Présidentielle américaine: Trump accepte l'investiture républicaine "avec humilité et gratitude"

Le milliardaire Donald Trump a accepté vendredi soir à Cleveland l'investiture du parti républicain pour l'élection présidentielle américaine qui se tiendra le 8 novembre. Il a affirmé accepter "avec humilité et gratitude" cette investiture, une annonce applaudie par la foule de partisans qui a ensuite scandé "USA". "Dans la course à la Maison Blanche, je suis le candidat de la loi et de l'ordre", a martelé le candidat.

Battons Hillary Clinton en novembre

Après avoir été introduit par sa fille Ivanka, Donald Trump est monté à la tribune et s'est lancé dans un long discours orienté sur la sécurité et vindicatif à l'égard de sa rivale démocrate Hillary Clinton.

"Ensemble notre parti retournera à la Maison Blanche, notre pays retrouvera sécurité, prospérité et paix. Nous serons un pays de générosité et de chaleur, mais nous serons aussi un pays où règne l'ordre public", a ajouté le milliardaire républicain, au tout début de son discours devant la convention républicaine réunie à Cleveland.

"Battons Hillary Clinton en novembre", a-t-il lancé avant de longuement critiquer les décisions prises à l'international par l'ancienne Secrétaire d'Etat américaine (2009-2013). "Mort, destruction, terrorisme et faiblesse", a-t-il résumé l'"héritage" de celle-ci.

"Il ne peut pas y avoir de prospérité sans lois ni ordre", a-t-il encore lancé, promettant de restaurer ces vertus dans le pays. "Personne d'autre ne connait mieux le système que moi, c'est pourquoi je suis le seul à pouvoir le réparer", a-t-il poursuivi assurant en outre "être la voix" des hommes et femmes "oubliés du pays".

"Nous allons avoir un système d'immigration qui fonctionne, mais qui fonctionne pour les Américains", a-t-il ensuite garanti. "Nous devons immédiatement suspendre l'immigration en provenance de pays ayant été compromis par le terrorisme, jusqu'à la mise en place de mécanismes de contrôle" et il a répété qu'il construirait un mur à la frontière mexicaine. "Le franchissement illégal des frontières va baisser, croyez-moi. Nos lois vont enfin recevoir le respect qu'elles méritent", a tempêté l'orateur. "Je ne veux pas autoriser des individus à entrer dans notre pays s'ils ne soutiennent pas nos valeurs et n'aiment pas notre peuple."

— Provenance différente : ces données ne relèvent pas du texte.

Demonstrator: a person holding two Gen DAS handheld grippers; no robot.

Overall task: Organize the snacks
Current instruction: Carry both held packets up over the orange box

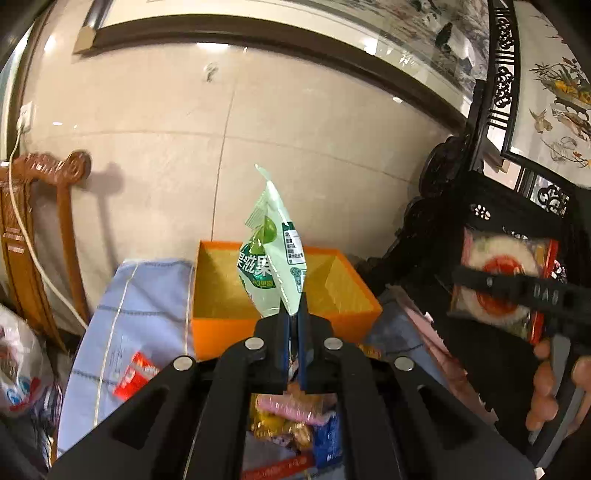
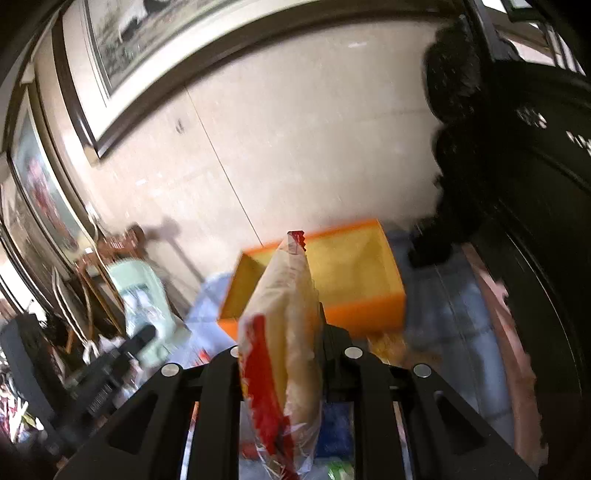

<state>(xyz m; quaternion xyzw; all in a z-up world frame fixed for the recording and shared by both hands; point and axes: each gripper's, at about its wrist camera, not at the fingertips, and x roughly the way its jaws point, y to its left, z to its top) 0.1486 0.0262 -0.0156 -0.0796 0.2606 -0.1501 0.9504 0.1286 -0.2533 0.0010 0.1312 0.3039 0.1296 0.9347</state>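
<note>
Left wrist view, nearest first: left gripper (image 1: 293,314) is clenched on the lower edge of a pale green snack packet (image 1: 273,258). The packet stands on end in the jaws, long axis near vertical, its crimped top corner pointing up and slightly left, printed face toward the left. Below the gripper body lies a loose heap of mixed wrapped snacks (image 1: 291,424), yellow, pink and blue. A small red packet (image 1: 135,374) lies on the blue checked cloth (image 1: 147,295) to the left.

Past the green packet's base sits an open orange box (image 1: 343,317), yellow inside, resting on the cloth; nothing shows inside it. The packet is held in the air in front of the box, not touching it.

Far right in the same view: the right gripper (image 1: 517,291) seen side-on across a round white-and-red snack pack (image 1: 498,280), with the person's hand (image 1: 554,387) on the handle below.

Right wrist view, blurred: right gripper (image 2: 280,332) grasps the same snack pack (image 2: 284,332), seen edge-on. Long axis runs from bottom of frame up and away, the red crimped end pointing up toward the orange box (image 2: 369,317). The left finger is hidden behind the pack.

Farther back: beige tiled wall (image 1: 295,129), a carved wooden chair (image 1: 44,206) at left, dark carved furniture (image 1: 461,206) at right, framed painting (image 1: 424,33) above.
</note>
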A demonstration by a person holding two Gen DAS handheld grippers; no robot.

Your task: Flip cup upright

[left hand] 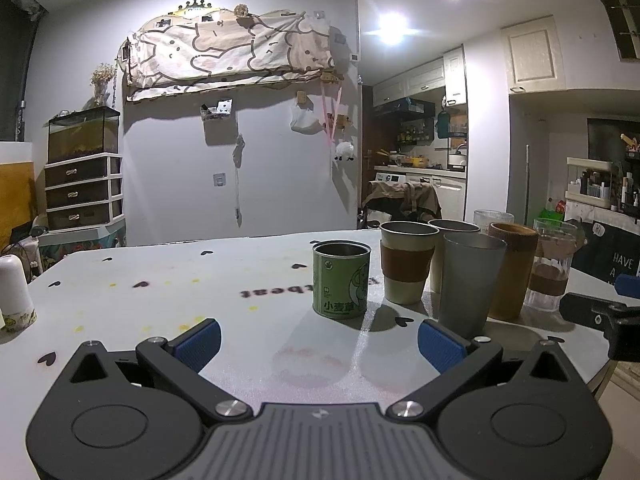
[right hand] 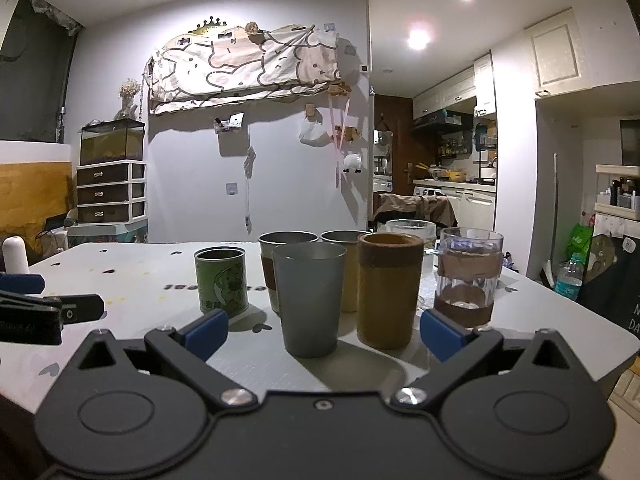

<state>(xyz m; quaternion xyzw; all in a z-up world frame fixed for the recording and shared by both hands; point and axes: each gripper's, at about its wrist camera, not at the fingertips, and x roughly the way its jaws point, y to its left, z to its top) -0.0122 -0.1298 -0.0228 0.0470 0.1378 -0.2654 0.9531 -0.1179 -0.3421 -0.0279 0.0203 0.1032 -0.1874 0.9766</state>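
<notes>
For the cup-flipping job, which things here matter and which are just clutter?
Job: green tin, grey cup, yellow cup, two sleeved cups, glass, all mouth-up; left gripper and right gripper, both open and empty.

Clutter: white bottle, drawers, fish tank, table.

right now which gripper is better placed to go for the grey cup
Right. The right gripper is open with the grey cup almost centred between its fingers. The left gripper is also open, but faces the green tin; the cup sits at its right finger.
</notes>
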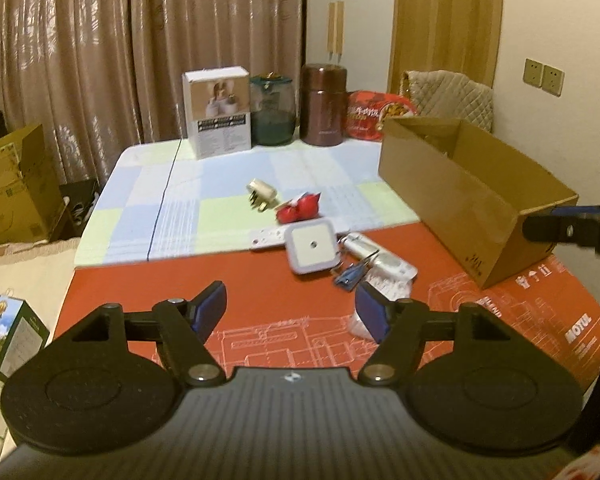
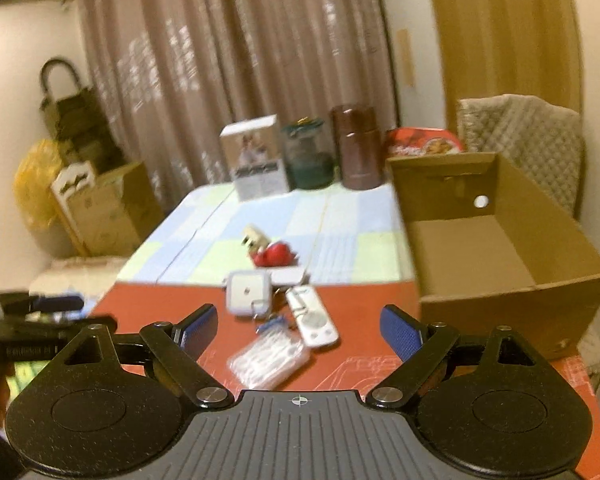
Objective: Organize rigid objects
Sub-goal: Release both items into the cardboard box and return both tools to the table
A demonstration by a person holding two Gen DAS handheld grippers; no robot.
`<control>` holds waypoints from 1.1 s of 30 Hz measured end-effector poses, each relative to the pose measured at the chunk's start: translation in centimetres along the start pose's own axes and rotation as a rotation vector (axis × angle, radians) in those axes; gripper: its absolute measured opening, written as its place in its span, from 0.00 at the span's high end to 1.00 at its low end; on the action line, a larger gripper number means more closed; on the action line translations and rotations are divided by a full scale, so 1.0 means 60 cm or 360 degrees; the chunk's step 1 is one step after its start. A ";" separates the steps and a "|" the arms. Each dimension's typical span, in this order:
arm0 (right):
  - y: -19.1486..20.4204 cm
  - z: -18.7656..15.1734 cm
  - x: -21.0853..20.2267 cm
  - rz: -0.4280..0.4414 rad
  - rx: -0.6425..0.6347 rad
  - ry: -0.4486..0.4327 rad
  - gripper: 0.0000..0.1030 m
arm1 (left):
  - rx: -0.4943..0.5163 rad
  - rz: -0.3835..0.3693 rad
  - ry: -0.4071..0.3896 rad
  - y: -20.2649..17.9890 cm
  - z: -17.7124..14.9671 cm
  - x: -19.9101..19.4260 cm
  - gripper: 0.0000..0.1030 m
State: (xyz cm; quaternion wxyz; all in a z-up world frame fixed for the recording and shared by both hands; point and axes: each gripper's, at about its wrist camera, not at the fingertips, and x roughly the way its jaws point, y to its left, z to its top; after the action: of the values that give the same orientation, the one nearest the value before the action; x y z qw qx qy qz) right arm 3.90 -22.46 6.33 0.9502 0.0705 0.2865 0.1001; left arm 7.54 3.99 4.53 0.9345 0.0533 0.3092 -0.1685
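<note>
Nearest to the camera in each view are the tongs themselves. Both the left tongs and the right tongs stand apart with nothing between their blue pads, above the red part of the surface.

As landmark I take the open cardboard box, which is the largest thing on the surface and stands at its right side; its inside looks empty in the right wrist view. All small things lie in a loose group to the left of this box. Close to the box lies a white remote control, and in front of it, towards the tongs, a clear plastic packet. A white square device lies a little further from the box, with a bunch of keys just beside it. Behind the square device, on the checkered cloth, sit a red object and a beige plug adapter. Behind the box, at the far edge, stand a white carton, a green jar and a brown flask.
</note>
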 end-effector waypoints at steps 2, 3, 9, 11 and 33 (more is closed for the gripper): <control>0.011 -0.016 0.015 0.0027 -0.0072 0.0029 0.17 | -0.0008 0.0001 0.0019 0.008 -0.007 0.009 0.35; 0.014 -0.022 0.024 0.0042 -0.0107 0.0046 0.17 | -0.0008 -0.0001 0.0027 0.010 -0.008 0.015 0.35; 0.031 -0.056 0.084 0.0130 -0.0327 0.0160 0.17 | 0.0038 -0.0017 0.0081 0.015 -0.019 0.058 0.34; 0.033 -0.063 0.103 0.0168 -0.0403 0.0185 0.17 | 0.0056 -0.0034 0.0101 0.015 -0.022 0.076 0.34; 0.038 -0.090 0.322 0.0432 -0.0906 0.0527 0.11 | 0.0149 -0.0183 0.0259 0.049 -0.013 0.224 0.16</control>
State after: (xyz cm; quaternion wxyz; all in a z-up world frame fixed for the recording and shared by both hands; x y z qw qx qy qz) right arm 16.31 -15.40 -7.93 0.8505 -0.1768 0.3854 0.3113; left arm 18.21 3.09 -4.09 0.8915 0.0927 0.3783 -0.2313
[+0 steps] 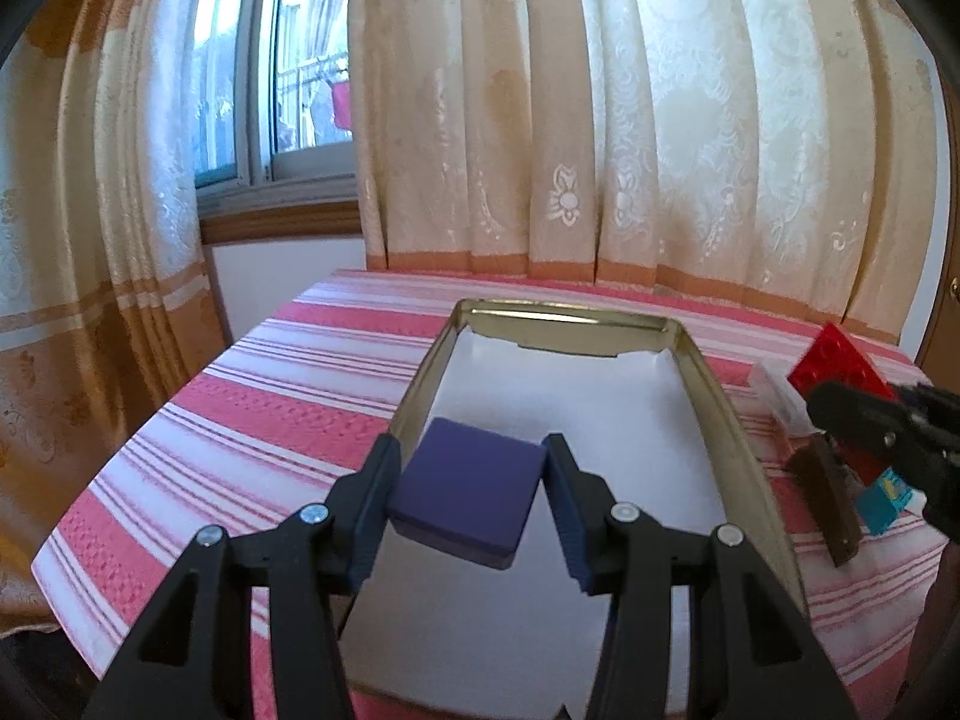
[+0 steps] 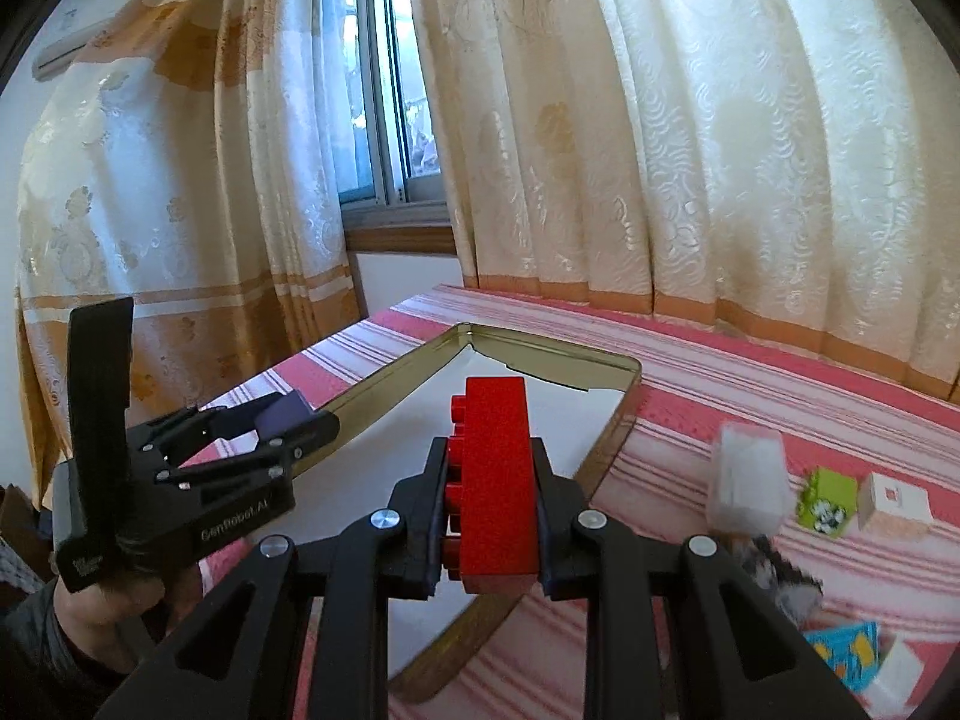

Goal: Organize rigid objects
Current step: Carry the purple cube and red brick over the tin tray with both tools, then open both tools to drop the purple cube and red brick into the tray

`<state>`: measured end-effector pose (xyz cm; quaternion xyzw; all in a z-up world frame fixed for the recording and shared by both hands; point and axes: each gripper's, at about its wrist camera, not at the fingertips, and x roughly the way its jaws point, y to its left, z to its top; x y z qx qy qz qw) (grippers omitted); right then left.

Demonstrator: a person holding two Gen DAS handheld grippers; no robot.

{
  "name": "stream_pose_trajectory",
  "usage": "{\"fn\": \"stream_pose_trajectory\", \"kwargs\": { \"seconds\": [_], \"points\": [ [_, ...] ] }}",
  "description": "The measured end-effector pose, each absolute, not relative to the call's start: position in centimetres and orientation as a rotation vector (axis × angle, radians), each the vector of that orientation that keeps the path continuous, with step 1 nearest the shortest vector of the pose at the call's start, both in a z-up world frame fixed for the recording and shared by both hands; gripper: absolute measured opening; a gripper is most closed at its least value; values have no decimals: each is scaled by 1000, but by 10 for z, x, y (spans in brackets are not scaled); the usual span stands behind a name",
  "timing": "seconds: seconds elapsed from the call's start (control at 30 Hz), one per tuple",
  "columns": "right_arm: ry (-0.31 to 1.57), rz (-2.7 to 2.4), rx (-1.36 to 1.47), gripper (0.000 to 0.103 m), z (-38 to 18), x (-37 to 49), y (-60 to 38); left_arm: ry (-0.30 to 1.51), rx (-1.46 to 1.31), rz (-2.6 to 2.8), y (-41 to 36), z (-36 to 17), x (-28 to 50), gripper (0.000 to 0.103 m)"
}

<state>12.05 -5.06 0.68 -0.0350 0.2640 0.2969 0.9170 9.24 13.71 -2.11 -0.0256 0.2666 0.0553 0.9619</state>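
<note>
Fingers (image 1: 378,498) of our left gripper (image 1: 471,498) clamp a purple block (image 1: 465,489), held above the near end of a paper-lined metal tin (image 1: 714,420) on the pink striped tablecloth (image 1: 240,396).

From the right wrist, we see our right gripper (image 2: 492,498) closed on a red toy brick (image 2: 498,480) over that tin's right side; small cubes (image 2: 831,501) lie on the cloth at right.
</note>
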Motion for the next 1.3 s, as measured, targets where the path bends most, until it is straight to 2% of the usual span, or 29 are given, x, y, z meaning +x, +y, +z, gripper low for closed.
{"fn": "stream_pose_trajectory", "kwargs": {
  "seconds": [0.33, 0.87, 0.9, 0.93, 0.97, 1.0, 1.03, 1.13, 1.3],
  "points": [
    [653, 613, -110, 25, -9, 174, -19, 653, -50, 58, 143, -14, 139, 48],
    [707, 592, -129, 25, -27, 189, -4, 722, 46, 136, 142, -16, 164, 49],
    [705, 588, -132, 25, -27, 189, -4, 719, 50, 144, 142, -15, 163, 53],
    [703, 586, -131, 26, -27, 189, -5, 713, 59, 163, 141, -14, 162, 66],
    [704, 584, -127, 27, -27, 189, -5, 707, 60, 172, 142, -13, 161, 73],
    [705, 585, -115, 32, -27, 189, -7, 698, 56, 184, 143, -12, 159, 83],
    [705, 590, -103, 40, -26, 189, -9, 689, 53, 193, 143, -10, 157, 88],
    [685, 596, -75, 54, -22, 183, -16, 651, 36, 209, 144, -6, 145, 91],
    [643, 599, -51, 55, -11, 158, -41, 614, -21, 189, 133, -4, 122, 94]
  ]
}}
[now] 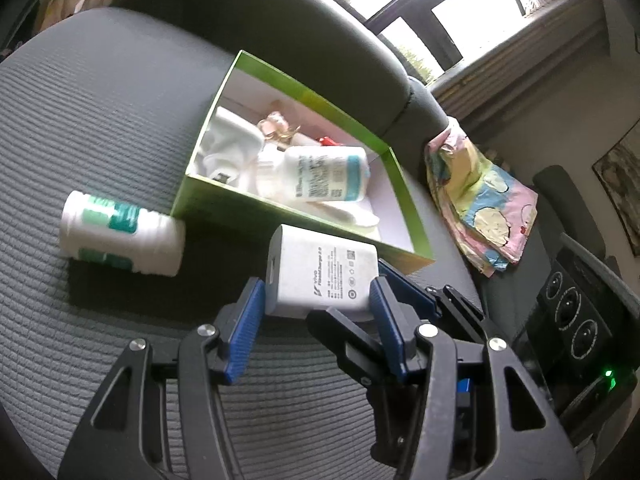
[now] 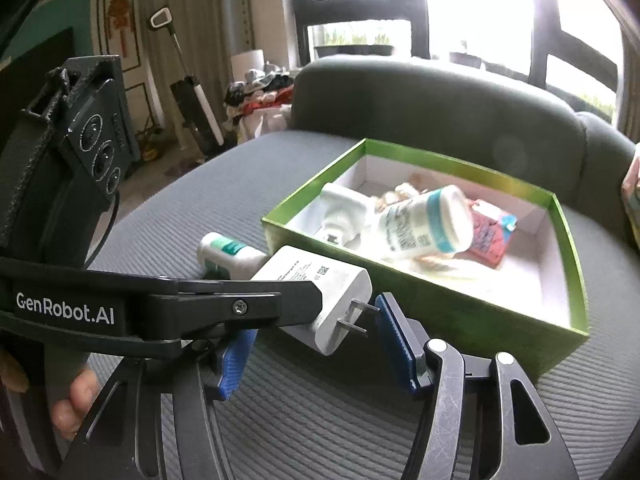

Il a également assuré "faire tout ce qui est en mon pouvoir pour protéger les citoyens LGBT", une autre thématique pour lesquels les républicains ont souvent été critiqués pour leur conservatisme.

Obama a rendu l'Amérique plus dangereuse pour tout le monde

Sur le volet économique, Donald Trump a promis de "ramener nos emplois en Amérique et ne pas laisser les entreprises déménager à l'étranger". "Cela n'arrivera plus", a martelé le millionnaire. Sous son mandat, il a affirmé qu'il ne signerait "jamais de mauvais accords commerciaux (...) de plusieurs milliers de pages que personne ne lit ou ne comprend", évoquant même la renégociation de certains.

Il a outre répété qu'il supprimerait et remplacerait l'"Obamacare", le système de sécurité sociale instauré par le président Barack Obama il y a deux ans et demi. Il a par ailleurs accusé celui-ci d'avoir creusé les divisions raciales dans le pays durant son mandat. "Le discours irresponsable de notre président qui a utilisé le pupitre de la présidence pour nous diviser par race et couleur, a rendu l'Amérique plus dangereuse pour tout le monde", a ajouté Donald Trump à l'adresse de Barack Obama.

Tout au long de l'intervention de Donald Trump, marquée par la répétition de son slogan "l'Amérique d'abord", les partisans massés dans le hall omnisports de Cleveland ont vivement acclamé le New-Yorkais en clôture de la convention.

Dans une semaine, ce sera au tour des démocrates de se prêter à l'exercice de l'investiture présidentielle pour confirmer formellement la candidature d'Hillary Clinton dans la course à la Maison Blanche.